▶ [PROBLEM STATEMENT] An exact copy of the data is required, with no pictures in it.

▶ [INFORMATION SHOWN]

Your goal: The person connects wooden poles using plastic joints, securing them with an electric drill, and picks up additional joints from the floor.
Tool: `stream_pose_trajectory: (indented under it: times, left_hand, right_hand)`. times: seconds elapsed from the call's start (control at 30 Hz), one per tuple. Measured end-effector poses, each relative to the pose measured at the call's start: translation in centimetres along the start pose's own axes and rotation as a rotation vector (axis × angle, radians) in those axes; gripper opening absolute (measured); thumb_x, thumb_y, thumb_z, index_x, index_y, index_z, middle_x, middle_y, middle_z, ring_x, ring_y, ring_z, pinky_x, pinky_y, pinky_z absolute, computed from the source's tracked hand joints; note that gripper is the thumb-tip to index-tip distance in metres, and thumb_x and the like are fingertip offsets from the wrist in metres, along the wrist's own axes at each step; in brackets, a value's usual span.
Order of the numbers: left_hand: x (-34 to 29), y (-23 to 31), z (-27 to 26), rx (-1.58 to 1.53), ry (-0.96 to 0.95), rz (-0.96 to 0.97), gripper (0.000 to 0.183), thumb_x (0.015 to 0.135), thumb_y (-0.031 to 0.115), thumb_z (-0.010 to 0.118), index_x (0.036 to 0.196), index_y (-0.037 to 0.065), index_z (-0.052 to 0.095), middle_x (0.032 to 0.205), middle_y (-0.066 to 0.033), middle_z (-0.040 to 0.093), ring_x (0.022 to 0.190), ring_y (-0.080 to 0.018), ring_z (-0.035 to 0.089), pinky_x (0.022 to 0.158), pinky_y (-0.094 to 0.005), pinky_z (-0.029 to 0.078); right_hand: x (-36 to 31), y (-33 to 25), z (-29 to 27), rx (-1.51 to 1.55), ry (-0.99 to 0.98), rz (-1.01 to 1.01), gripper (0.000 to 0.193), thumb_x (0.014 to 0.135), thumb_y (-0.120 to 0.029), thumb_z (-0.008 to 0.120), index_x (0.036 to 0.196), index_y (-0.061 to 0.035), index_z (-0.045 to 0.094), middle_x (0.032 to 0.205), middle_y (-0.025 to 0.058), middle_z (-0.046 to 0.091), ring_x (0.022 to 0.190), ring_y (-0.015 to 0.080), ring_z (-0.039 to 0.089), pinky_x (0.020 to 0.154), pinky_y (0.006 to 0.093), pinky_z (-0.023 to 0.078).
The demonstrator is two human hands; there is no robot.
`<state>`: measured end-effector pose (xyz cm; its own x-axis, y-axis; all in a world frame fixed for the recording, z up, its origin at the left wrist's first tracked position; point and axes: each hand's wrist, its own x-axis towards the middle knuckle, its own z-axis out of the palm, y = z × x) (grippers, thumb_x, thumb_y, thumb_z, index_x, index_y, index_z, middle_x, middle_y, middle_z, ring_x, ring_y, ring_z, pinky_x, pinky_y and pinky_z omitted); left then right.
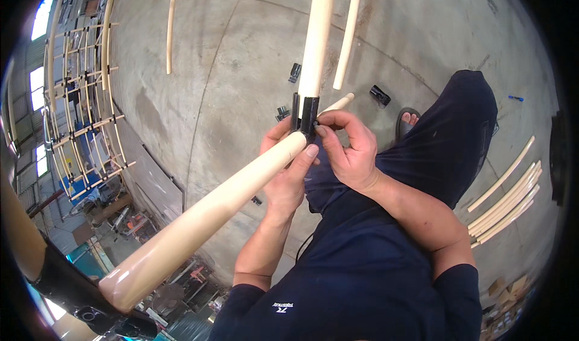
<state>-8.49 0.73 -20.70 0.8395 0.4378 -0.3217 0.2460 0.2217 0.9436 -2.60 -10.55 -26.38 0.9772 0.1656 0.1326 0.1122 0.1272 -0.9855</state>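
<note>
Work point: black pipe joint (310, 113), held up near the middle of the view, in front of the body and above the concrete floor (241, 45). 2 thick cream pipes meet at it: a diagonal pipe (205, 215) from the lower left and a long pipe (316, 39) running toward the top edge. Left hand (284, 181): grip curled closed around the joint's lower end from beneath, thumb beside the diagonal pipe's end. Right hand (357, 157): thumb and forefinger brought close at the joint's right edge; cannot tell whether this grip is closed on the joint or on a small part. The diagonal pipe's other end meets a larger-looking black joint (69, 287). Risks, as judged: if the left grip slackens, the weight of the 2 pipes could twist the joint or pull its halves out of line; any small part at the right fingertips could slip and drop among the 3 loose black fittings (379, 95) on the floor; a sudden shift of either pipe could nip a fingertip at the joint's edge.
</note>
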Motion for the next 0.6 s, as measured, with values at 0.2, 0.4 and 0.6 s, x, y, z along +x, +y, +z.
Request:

▶ [RESULT OF THE EXERCISE]
Your goal: The person connects wooden poles using plastic joints, securing them with an electric drill, and picks up additional joints from the floor.
Tool: `stream_pose_trajectory: (indented under it: times, left_hand, right_hand)`. times: seconds elapsed from the call's start (control at 30 Hz), one per tuple. Measured end-effector poses, each relative to the pose measured at the call's start: translation in centimetres along the start pose's own axes and rotation as a rotation vector (axis × angle, radians) in those axes; gripper opening absolute (measured); thumb_x, thumb_y, thumb_z, index_x, index_y, index_z, middle_x, middle_y, middle_z, ring_x, ring_y, ring_z, pinky_x, pinky_y, pinky_z absolute, computed from the source's tracked hand joints; note that gripper is the thumb-tip to index-tip distance in metres, and thumb_x and the like are fingertip offsets from the wrist in metres, along the wrist's own axes at each step; in brackets, a value's usual span.
Order of the numbers: left_hand: x (-34 to 29), y (-23 to 31), z (-27 to 26), rx (-1.58 to 1.53), ry (-0.96 to 0.95), rz (-0.96 to 0.97), gripper (0.000 to 0.183), thumb_x (0.015 to 0.135), thumb_y (-0.031 to 0.115), thumb_z (-0.010 to 0.118), index_x (0.036 to 0.196), index_y (-0.037 to 0.065), index_z (-0.052 to 0.095), middle_x (0.032 to 0.205), middle_y (-0.066 to 0.033), middle_z (-0.040 to 0.093), ring_x (0.022 to 0.190), ring_y (-0.080 to 0.018), ring_z (-0.035 to 0.089), pinky_x (0.022 to 0.158), pinky_y (-0.094 to 0.005), pinky_z (-0.029 to 0.078); right_hand: x (-36 to 31), y (-33 to 25), z (-29 to 27), rx (-1.51 to 1.55), ry (-0.99 to 0.98), rz (-1.01 to 1.01), gripper (0.000 to 0.193), thumb_x (0.014 to 0.135), thumb_y (-0.120 to 0.029), thumb_z (-0.008 to 0.120), index_x (0.036 to 0.196), index_y (-0.061 to 0.035), index_z (-0.045 to 0.094), middle_x (0.032 to 0.205), middle_y (-0.025 to 0.058), middle_z (-0.046 to 0.091), ring_x (0.022 to 0.190), ring_y (-0.015 to 0.080), ring_z (-0.039 to 0.089), pinky_x (0.020 to 0.154), pinky_y (0.006 to 0.093), pinky_z (-0.023 to 0.078).
The demonstrator is two human hands; there is no robot.
`<state>`: measured end-effector pose (xyz cm; its own x-axis, y-axis; all in a world frame fixed for the recording, z up, its origin at the left wrist's first tracked position; point and axes: each hand's wrist, its own x-axis towards the middle knuckle, its own z-axis out of the palm, y = z × x) (grippers, thumb_x, thumb_y, thumb_z, index_x, index_y, index_z, middle_x, middle_y, middle_z, ring_x, ring_y, ring_z, pinky_x, pinky_y and pinky_z omitted); left then right.
<state>-8.49 0.73 -20.70 0.8395 0.4378 -0.3217 0.2460 0.2217 0.9436 -2.60 -10.55 -26.38 0.9772 0.1656 0.1326 0.1122 0.1272 -0.9855</state>
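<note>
Work point: black pipe joint (310, 113), held up near the middle of the view, in front of the body and above the concrete floor (241, 45). 2 thick cream pipes meet at it: a diagonal pipe (205, 215) from the lower left and a long pipe (316, 39) running toward the top edge. Left hand (284, 181): grip curled closed around the joint's lower end from beneath, thumb beside the diagonal pipe's end. Right hand (357, 157): thumb and forefinger brought close at the joint's right edge; cannot tell whether this grip is closed on the joint or on a small part. The diagonal pipe's other end meets a larger-looking black joint (69, 287). Risks, as judged: if the left grip slackens, the weight of the 2 pipes could twist the joint or pull its halves out of line; any small part at the right fingertips could slip and drop among the 3 loose black fittings (379, 95) on the floor; a sudden shift of either pipe could nip a fingertip at the joint's edge.
</note>
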Motion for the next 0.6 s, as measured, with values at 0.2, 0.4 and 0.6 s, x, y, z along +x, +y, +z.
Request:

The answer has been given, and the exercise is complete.